Recently found a bunch of fertilized eggs in two separate broms and these began morphing into tadpoles. 

At this point I moved them into a small Tupperware, placed it in the bottom of the tank and put in some of the tank oak leaves with a little distilled water. 

They began swimming around actively and looked very healthy. 

This went well for about 4-5 days then I went downstairs the next morning and found the tads that had been active and alive to be dead, with what appeared to be a few missing entirely. 

I had added a tiny sprinkle of fish flakes on the advice of another thread I read and otherwise noticed that some springtails had made it in there and died. 

Anyone suggest something that maybe I missed???

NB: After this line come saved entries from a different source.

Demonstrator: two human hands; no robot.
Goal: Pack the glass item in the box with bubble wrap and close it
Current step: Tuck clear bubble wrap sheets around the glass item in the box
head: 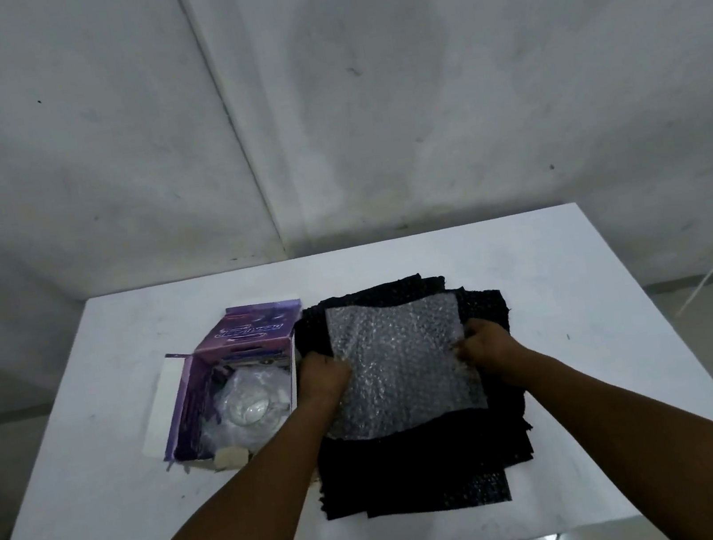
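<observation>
Head camera looks down on a white desk (391, 264) where both hands grip one clear sheet of bubble wrap (400, 365). The left hand (322, 375) pinches the sheet's left edge and the right hand (486, 347) pinches its right edge, fingers closed on the film. The sheet lies over a stack of black bubble wrap sheets (423, 464) near the middle of the desk, toward its near edge.

Just beside the stack on its left stands the purple box (234, 335), its lid flap open toward the far edge. Inside it sits the glass item (250, 408), already swathed in clear wrap.

The sheet should handle as very light, limp and a little slick, so gripping at two opposite edges, as now, keeps it from folding on itself. The glass item is likely fragile and slippery under its film; better to press padding around it than to squeeze it. The box looks like thin card that would buckle if gripped hard, so its flaps are the places to hold.

What kind of glass item it is cannot be made out through the wrap. The fingertips are hidden by the sheet, and the box print is too blurred to read.
</observation>
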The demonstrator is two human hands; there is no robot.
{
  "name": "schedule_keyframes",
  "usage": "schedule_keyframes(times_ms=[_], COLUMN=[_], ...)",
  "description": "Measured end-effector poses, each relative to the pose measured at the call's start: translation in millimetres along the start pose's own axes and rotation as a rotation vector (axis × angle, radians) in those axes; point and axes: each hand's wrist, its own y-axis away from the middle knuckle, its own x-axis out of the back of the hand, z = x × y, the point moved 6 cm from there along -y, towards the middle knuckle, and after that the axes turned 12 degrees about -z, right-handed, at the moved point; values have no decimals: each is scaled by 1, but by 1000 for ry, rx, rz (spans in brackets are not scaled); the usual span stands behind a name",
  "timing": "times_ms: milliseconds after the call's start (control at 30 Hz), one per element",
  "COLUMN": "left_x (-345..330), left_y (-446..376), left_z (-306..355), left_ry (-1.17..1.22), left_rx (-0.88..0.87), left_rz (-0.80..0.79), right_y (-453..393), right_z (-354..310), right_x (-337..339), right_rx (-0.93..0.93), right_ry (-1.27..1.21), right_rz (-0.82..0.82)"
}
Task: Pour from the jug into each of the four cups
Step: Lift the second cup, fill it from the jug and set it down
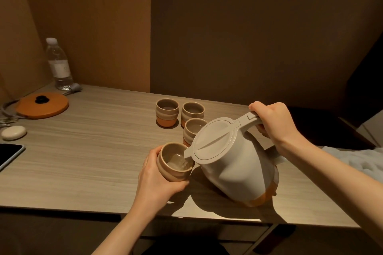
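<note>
My right hand (273, 124) grips the handle of a beige lidded jug (234, 165) with an orange base, tilted to the left. Its spout hangs over the rim of a beige cup (169, 168) that my left hand (157, 180) holds just above the table. Clear liquid shows inside this cup. Three more beige cups with orange bases stand behind: one at the far left (167, 112), one beside it (193, 112), and a third (191, 130) partly hidden by the jug's lid.
The wooden table (93, 161) carries an orange round lid with a black knob (42, 105), a clear water bottle (59, 64), a white oval object (13, 132) and a dark tablet (9, 154) at the left. A pale cloth (356, 157) lies at the right.
</note>
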Motion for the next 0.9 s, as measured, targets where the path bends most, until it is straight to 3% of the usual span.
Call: schedule_keyframes(times_ms=[900], left_x=[-2], left_y=[2], left_z=[1], left_ry=[24], left_rx=[7], left_rz=[-2], right_y=[3], right_z=[0], right_x=[1], right_rx=[-14], right_ry=[0], right_rz=[-8])
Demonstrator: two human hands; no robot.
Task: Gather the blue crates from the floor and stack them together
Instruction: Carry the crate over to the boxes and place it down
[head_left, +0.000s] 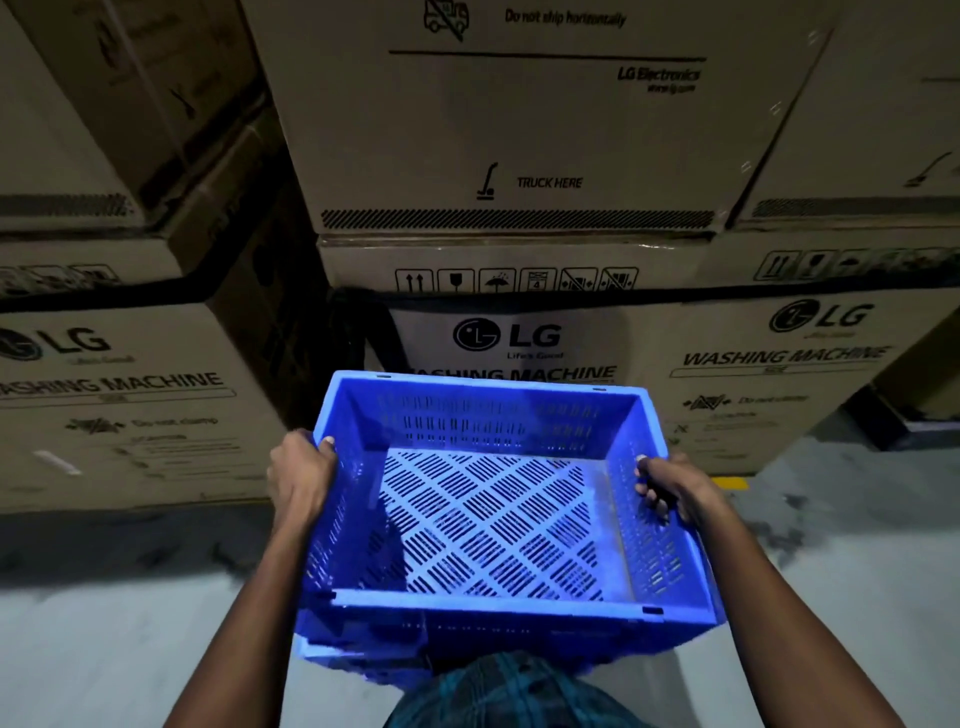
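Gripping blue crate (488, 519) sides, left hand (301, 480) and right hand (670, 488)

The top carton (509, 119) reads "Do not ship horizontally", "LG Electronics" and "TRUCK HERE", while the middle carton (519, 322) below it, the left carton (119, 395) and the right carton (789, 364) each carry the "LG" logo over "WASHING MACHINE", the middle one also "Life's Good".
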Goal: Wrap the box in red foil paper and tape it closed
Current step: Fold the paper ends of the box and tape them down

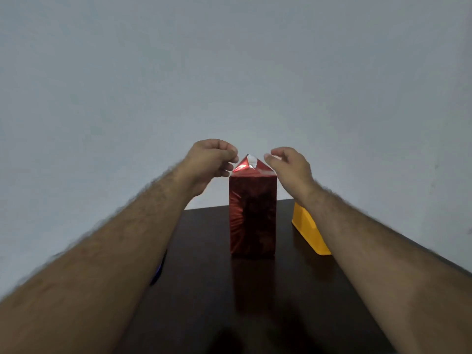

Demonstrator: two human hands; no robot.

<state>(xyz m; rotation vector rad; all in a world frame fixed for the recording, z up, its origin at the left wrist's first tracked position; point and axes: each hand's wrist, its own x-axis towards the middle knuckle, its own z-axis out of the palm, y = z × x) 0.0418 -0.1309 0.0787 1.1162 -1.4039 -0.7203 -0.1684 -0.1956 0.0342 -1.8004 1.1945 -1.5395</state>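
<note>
- A dark table [204, 290] is seen nearest, with both forearms stretched forward over it.
- A yellow container [307, 232] is noted on the table's right side, partly hidden by the right forearm.
- The box [252, 215], already covered in red foil, stands upright at mid-table; its top flap [249, 163] is folded to a point with the silver underside showing.
- The left hand [212, 162] is held beside the flap with fingers curled; whether something is pinched cannot be told.
- The right hand [288, 164] is held just right of the flap, fingers loosely bent, nothing seen in it.
- Judged step: closing the top end. The flap should be pressed flat and creased firmly before tape is laid across the point.
- A plain wall [229, 60] lies beyond.
</note>
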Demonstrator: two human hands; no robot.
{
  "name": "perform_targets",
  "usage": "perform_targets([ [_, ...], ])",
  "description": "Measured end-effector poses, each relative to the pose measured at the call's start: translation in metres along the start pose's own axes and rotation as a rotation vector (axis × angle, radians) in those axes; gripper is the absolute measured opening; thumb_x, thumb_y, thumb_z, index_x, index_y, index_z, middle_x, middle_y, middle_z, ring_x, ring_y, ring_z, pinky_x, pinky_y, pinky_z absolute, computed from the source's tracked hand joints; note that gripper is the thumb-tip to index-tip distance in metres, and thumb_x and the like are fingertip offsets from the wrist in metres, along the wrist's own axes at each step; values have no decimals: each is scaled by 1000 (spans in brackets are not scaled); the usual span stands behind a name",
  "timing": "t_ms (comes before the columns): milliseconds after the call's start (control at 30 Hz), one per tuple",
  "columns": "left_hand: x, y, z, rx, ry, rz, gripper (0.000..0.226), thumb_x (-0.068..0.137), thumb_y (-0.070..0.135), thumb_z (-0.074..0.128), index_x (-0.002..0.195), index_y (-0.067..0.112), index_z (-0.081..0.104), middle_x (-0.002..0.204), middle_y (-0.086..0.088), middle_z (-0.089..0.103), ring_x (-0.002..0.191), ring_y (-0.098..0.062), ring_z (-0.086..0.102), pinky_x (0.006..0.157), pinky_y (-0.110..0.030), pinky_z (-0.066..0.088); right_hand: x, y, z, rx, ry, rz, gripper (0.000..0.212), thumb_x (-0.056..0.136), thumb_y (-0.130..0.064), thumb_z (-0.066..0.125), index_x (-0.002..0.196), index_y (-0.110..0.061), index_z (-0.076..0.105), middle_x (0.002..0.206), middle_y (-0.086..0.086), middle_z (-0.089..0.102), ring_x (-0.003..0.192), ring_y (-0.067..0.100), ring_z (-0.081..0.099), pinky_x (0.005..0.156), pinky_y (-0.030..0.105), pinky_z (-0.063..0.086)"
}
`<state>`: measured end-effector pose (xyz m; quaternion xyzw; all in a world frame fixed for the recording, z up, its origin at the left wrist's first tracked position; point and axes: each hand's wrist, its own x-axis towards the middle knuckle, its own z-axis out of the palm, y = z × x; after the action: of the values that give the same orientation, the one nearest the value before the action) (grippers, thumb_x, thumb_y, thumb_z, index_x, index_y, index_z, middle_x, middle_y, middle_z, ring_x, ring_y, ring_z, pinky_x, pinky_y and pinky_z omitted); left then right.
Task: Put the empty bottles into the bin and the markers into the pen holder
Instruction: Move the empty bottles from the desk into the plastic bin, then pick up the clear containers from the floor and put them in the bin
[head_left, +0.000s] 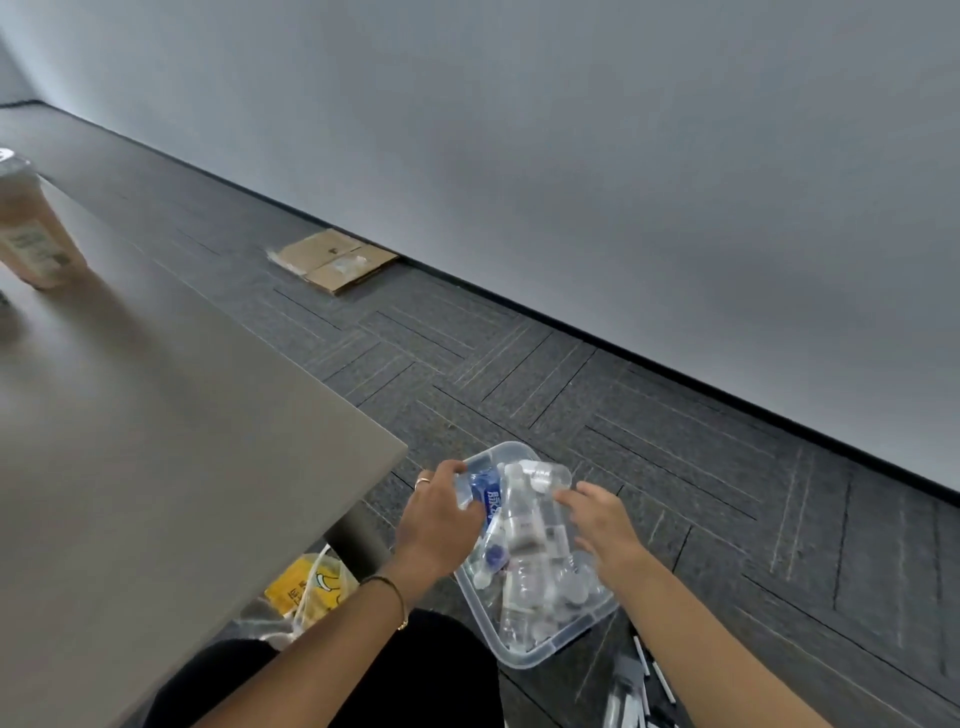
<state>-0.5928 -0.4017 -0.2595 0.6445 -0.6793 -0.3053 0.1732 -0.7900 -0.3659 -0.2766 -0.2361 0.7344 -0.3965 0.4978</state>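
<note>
Item, grey table (156, 389): at your left, a capped drink cup (31, 228) standing on it. Item, clear plastic bin (524, 654): on the carpet before you, heaped with empty bottles (524, 525). Item, your left hand (439, 519): over the bin's left side, fingers closed around a blue-labelled bottle (485, 493). Item, your right hand (605, 525): fingers spread, holding nothing, over the heap's right side. Item, markers (641, 691): loose on the floor, just below the bin, beside your right forearm.

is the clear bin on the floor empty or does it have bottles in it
It has bottles in it: the clear plastic bin is piled with empty bottles, and the left hand holds a blue-labelled bottle over it.
</note>
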Motion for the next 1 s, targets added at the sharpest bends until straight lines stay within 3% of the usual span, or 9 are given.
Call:
perform_targets([
  [67, -7, 4, -5, 8, -13, 20, 46, 90, 30, 61, 135, 30, 51, 122, 2, 54, 100, -16, 57, 82, -33, 51, -10, 2, -8, 0, 5, -18, 25, 94, -17, 67, 118, -14, 60, 106, 3, 62, 110, 29, 59, 103, 49, 49],
  [133, -16, 9, -9, 7, -18, 43, 44, 91, 31, 59, 134, 30, 52, 122, 2, 54, 105, -18, 58, 87, -35, 50, -20, 4, -15, -27, 31, -47, 25, 94, -15, 66, 118, -14, 60, 110, 4, 64, 109, 26, 60, 102, 50, 52],
  [267, -44, 24, -14, 2, -33, 114, 42, 92, 27, 59, 133, 27, 55, 123, 0, 55, 113, -21, 56, 94, -37, 48, -50, 8, -29, -35, 81, -100, 18, 93, -11, 63, 110, -17, 66, 107, 7, 67, 91, 19, 60, 88, 41, 55],
  [400, -85, 37, -16, -31, -45, 187, 39, 91, 23, 61, 130, 25, 57, 123, 0, 55, 108, -18, 57, 89, -36, 52, -91, 20, -44, -53, 71, -126, 20, 94, -9, 60, 112, -15, 66, 104, 5, 66, 89, 17, 61, 90, 42, 56],
  [600, -149, 44, -1, -98, -50, 259, 39, 94, 24, 64, 132, 22, 57, 123, -3, 62, 105, -19, 61, 87, -33, 49, -142, 58, -73, -8, 101, -148, 17, 96, -3, 57, 108, -11, 66, 87, 3, 65, 71, 15, 57, 66, 31, 49],
  [733, -197, 33, 14, -92, -65, 257, 39, 94, 24, 64, 132, 24, 57, 122, 1, 60, 105, -15, 59, 85, -29, 44, -180, 106, -91, -23, 79, -106, 19, 95, -7, 58, 109, -14, 68, 88, 3, 65, 81, 19, 58, 75, 35, 49],
  [1000, -261, 27, 51, -97, -122, 249, 40, 92, 26, 64, 131, 24, 56, 119, 0, 60, 114, -23, 59, 98, -41, 49, -220, 175, -120, -57, 114, -71, 17, 96, -3, 57, 107, -12, 67, 84, 4, 62, 78, 20, 54, 70, 33, 46],
])
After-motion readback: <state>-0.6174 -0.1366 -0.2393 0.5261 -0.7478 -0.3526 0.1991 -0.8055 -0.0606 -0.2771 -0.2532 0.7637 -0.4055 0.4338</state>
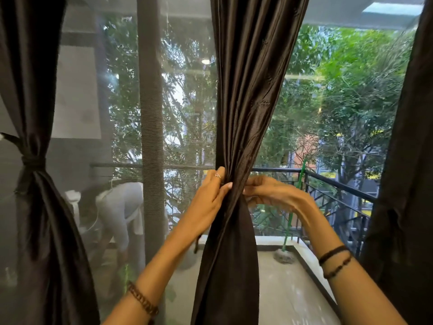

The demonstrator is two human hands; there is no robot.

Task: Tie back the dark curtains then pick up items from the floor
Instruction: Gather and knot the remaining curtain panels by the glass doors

Any chance a dart came by and moved a few? 

Thanks


----------



## goof901 (Jan 9, 2012)

don't raise vent tads together. they are cannibalistic. that is probably where your tads went to.


----------



## crested (May 15, 2011)

Woah! I missed that in my research. Canabalistic with each other or parents eating tads?


----------



## whitethumb (Feb 5, 2011)

with each other


----------



## Pumilo (Sep 4, 2010)

If you can supply them with a constant supply of good protein, that may cut down on cannibalism. Ed did some testing that backs that up. It's probably easier for most to just raise them separately. 
Keep in mind, cannibalism points to a need for high amounts of protein. Old school algae powder is not the best choice.


----------



## jpodnar (May 20, 2010)

There could also not have been enough oxygen in the place for all the tads together. and the larger ones tend to hog the food, and the smaller ones dieing off. But it is bad to house tads together.


----------



## goof901 (Jan 9, 2012)

jpodnar said:


> But it is bad to house tads together.


not all tads. just thumb tads, and somewhat for leucs, tincs, auratus tads.


----------



## frogfreak (Mar 4, 2009)

goof901 said:


> not all tads. just thumb tads, and somewhat for leucs, tincs, auratus tads.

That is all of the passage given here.